Ethnohistorical studies on pre-Hispanic agricultural practices in the Laramate region are scarce. Drawing from research in neighbouring areas, it is inferred that traditional non-mechanized tillage tools, such as the chaquitaclla and rucana, were likely used for soil cultivation with minimal disruption. The tillage horizons of all terraces exhibit significantly elevated organic matter contents, surpassing both undisturbed soil contexts and buried palaeosols. This suggests that the maintenance of soil health and sustainability of pre-Hispanic agricultural practices in the Laramate region was closely tied to intentional organic manuring of the terrace topsoil, as also evidenced by the substantial accumulation of P_org.

Phytolith concentrations in all terrace profiles strongly indicate soil mixing, signifying intensive agricultural activities over an extended period on the terraces. The presence of the diagnostic morphotypes RONDEL ELONGATED/WAVY TOP and CROSS, associated with Zea mays, is more pronounced in terrace systems with presumed long-term agricultural use, emphasizing a connection to maize cultivation, fertilization with plant material, and targeted mulching. The identification of Zea mays starch grains in the tillage horizons at Sihuilca and Santa María aligns with phytolith analyses, reinforcing the significance of maize in the region during pre-Hispanic times. The potential role of animal-origin organic fertilizers, like camelid dung, needs further investigation, as their use in nearby regions suggests a plausible but still poorly proven practice in Laramate. Notably, there is no evidence supporting the idea that nutrient levels were maintained through seasonal burning in the Laramate region. Future studies should focus on testing these hypotheses and exploring their effects on terrace soils. Irrigation played a minor role in these agricultural terrace systems.

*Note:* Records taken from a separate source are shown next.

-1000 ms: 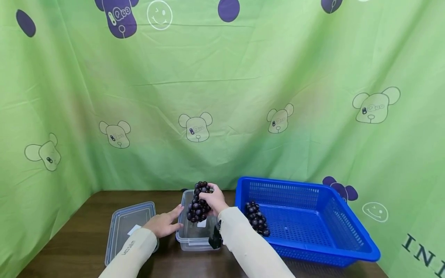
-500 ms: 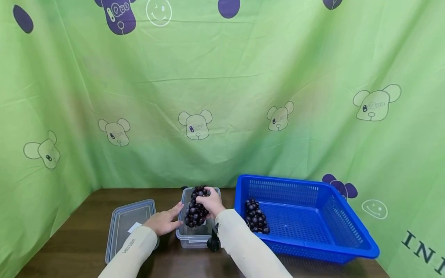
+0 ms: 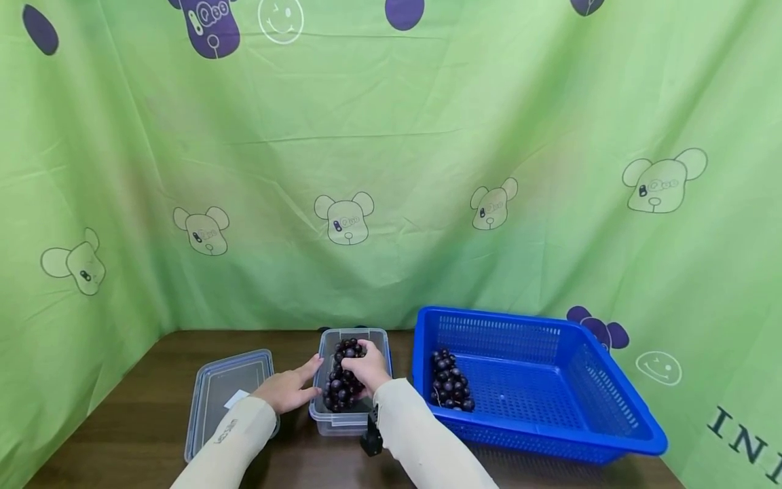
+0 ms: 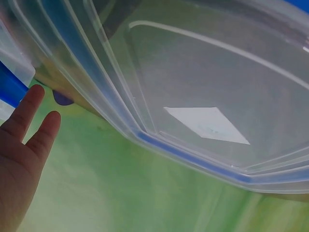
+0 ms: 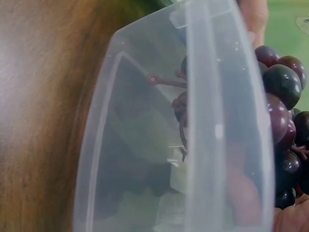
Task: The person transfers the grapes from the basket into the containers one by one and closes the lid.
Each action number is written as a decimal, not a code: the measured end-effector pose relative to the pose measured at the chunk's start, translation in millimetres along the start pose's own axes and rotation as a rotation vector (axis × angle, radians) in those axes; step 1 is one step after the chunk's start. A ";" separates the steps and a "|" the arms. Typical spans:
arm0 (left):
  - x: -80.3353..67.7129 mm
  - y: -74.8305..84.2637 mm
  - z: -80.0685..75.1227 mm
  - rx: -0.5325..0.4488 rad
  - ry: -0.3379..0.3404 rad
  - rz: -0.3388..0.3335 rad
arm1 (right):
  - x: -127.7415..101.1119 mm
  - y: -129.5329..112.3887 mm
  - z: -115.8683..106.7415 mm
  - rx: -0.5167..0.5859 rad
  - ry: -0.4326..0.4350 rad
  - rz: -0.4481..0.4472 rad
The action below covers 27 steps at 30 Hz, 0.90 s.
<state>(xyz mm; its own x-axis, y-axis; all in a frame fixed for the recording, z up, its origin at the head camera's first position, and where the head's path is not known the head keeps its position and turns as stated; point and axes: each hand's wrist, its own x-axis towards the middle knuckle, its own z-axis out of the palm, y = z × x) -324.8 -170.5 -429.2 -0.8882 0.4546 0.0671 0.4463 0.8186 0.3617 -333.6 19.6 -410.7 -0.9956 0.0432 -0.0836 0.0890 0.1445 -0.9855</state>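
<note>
Seemingly placing; right hand [image 3: 370, 370] is gripping grape bunch [image 3: 339, 390] partly inside clear container [image 3: 336, 429]; left hand [image 3: 287, 391] is holding nothing, straight-fingered beside it; next move is probably requiring release.

On the green fabric curtain [image 3: 421, 136], "Qoo" stands in white on the purple bear head [image 3: 214, 39] toward the upper left corner and, fainter, on outlined bear heads [image 3: 656, 197] across the middle; dark capitals "IN" [image 3: 747, 446], then a cut-off letter, slant toward the lower right. Lettering on the cream fabric left sleeve [image 3: 235, 448] is illegible.
</note>
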 end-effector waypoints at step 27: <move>-0.8 5.5 -5.4 0.027 -0.008 0.006 | -1.1 17.1 9.7 -0.118 -0.022 0.000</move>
<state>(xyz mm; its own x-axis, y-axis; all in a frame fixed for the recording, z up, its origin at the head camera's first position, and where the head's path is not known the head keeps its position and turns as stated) -322.2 -168.2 -422.2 -0.8847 0.4621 0.0619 0.4545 0.8250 0.3358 -331.3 12.4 -428.9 -0.9958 0.0214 -0.0885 0.0910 0.2603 -0.9612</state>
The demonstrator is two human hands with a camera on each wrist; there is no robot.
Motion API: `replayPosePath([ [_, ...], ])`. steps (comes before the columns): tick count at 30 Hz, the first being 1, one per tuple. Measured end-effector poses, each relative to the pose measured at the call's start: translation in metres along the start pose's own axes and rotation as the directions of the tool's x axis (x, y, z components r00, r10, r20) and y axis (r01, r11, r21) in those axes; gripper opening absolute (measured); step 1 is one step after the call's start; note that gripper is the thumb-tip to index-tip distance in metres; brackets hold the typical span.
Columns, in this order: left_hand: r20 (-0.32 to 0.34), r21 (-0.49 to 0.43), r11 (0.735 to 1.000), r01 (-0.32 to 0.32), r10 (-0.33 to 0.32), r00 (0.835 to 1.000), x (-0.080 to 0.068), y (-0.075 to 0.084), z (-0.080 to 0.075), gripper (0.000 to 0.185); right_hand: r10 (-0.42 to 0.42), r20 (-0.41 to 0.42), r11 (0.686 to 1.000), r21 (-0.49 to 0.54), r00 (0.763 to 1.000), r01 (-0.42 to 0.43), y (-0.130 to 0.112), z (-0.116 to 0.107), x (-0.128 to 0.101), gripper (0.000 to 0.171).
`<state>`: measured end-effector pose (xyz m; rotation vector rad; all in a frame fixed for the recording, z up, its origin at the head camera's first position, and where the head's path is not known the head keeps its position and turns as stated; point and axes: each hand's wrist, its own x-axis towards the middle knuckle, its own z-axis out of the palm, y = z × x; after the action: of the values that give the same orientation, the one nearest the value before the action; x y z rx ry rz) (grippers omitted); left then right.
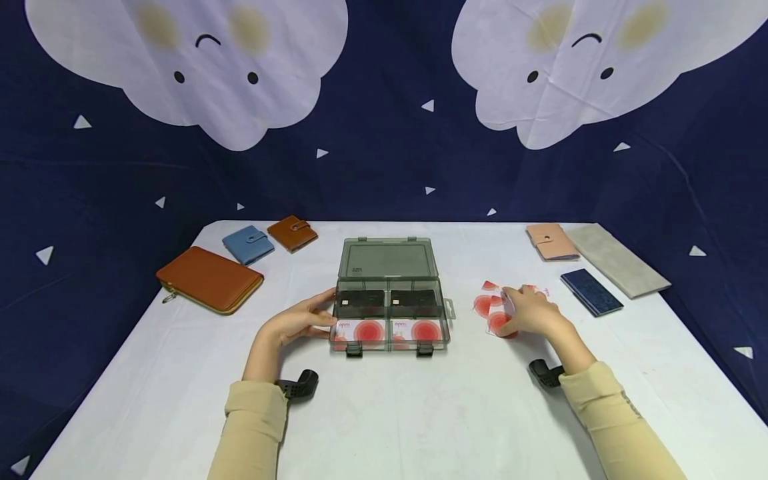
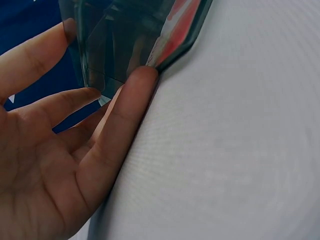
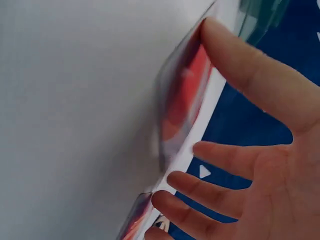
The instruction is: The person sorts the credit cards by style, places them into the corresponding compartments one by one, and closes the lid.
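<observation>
While your left hand (image 1: 298, 320) steadies the box (image 1: 389, 313) at its left side, fingers nearly straight, thumb and fingertips touching the wall, not gripping, your right hand (image 1: 528, 312) rests on the loose cards (image 1: 489, 308) just right of the box. Fingers there spread and only lightly bent, thumb on a card edge; no firm pinch visible. Progress, judging by layout: front 2 compartments already hold red cards, back 2 hold dark ones. Loose pile left to sort, approx. halfway.
</observation>
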<state>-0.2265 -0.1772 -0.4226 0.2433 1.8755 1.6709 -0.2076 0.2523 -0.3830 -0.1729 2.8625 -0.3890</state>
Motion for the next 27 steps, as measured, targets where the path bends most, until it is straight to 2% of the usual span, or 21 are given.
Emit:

In conclusion, the pre-Hispanic history of terrace agriculture in the Laramate region unfolds across four distinctive phases, each reflecting the dynamic interactions between environmental, cultural, and agricultural factors. The initial phase, during the Formative Late Paracas and transitional Early Nasca periods, witnessed the establishment of agricultural terraces exemplified by sites like Cutamalla and Sihuilca. This humid period of intensive agricultural use is characterized by rainfed agriculture and simple terrace architecture. The systematic expansion of terrace agricultural systems marked the Middle Horizon (600–1000 CE), influenced by the Wari culture. The transition to drier environmental conditions prompted adaptations, such as terrace agriculture on volcanic soils as observed in the Ayllapampa terrace system. During the Late Intermediate period (1000–1450 CE), characterized by hydrological variability, terrace agriculture experienced further expansion to lower altitudes and less agriculturally suitable locations. The Chaupicancha system serves as a notable example of effective cropland expansion in challenging conditions, reflecting more humid conditions and advancements in agrarian techniques. The final phase marked the gradual abandonment of terrace agricultural systems after the Late Intermediate period, particularly with the onset of the Hispanic colonial period in 1535 CE. Demographic shifts and reorganization of production systems led to the loss of prominence for the terrace farming system in the Laramate region, ultimately resulting in the cessation of systematic agricultural activities on the terraces. This historical trajectory underscores the adaptability and resilience of pre-Hispanic communities in the Laramate region, who innovatively employed terrace agriculture to navigate changing environmental conditions and sustain agricultural practices across diverse landscape units.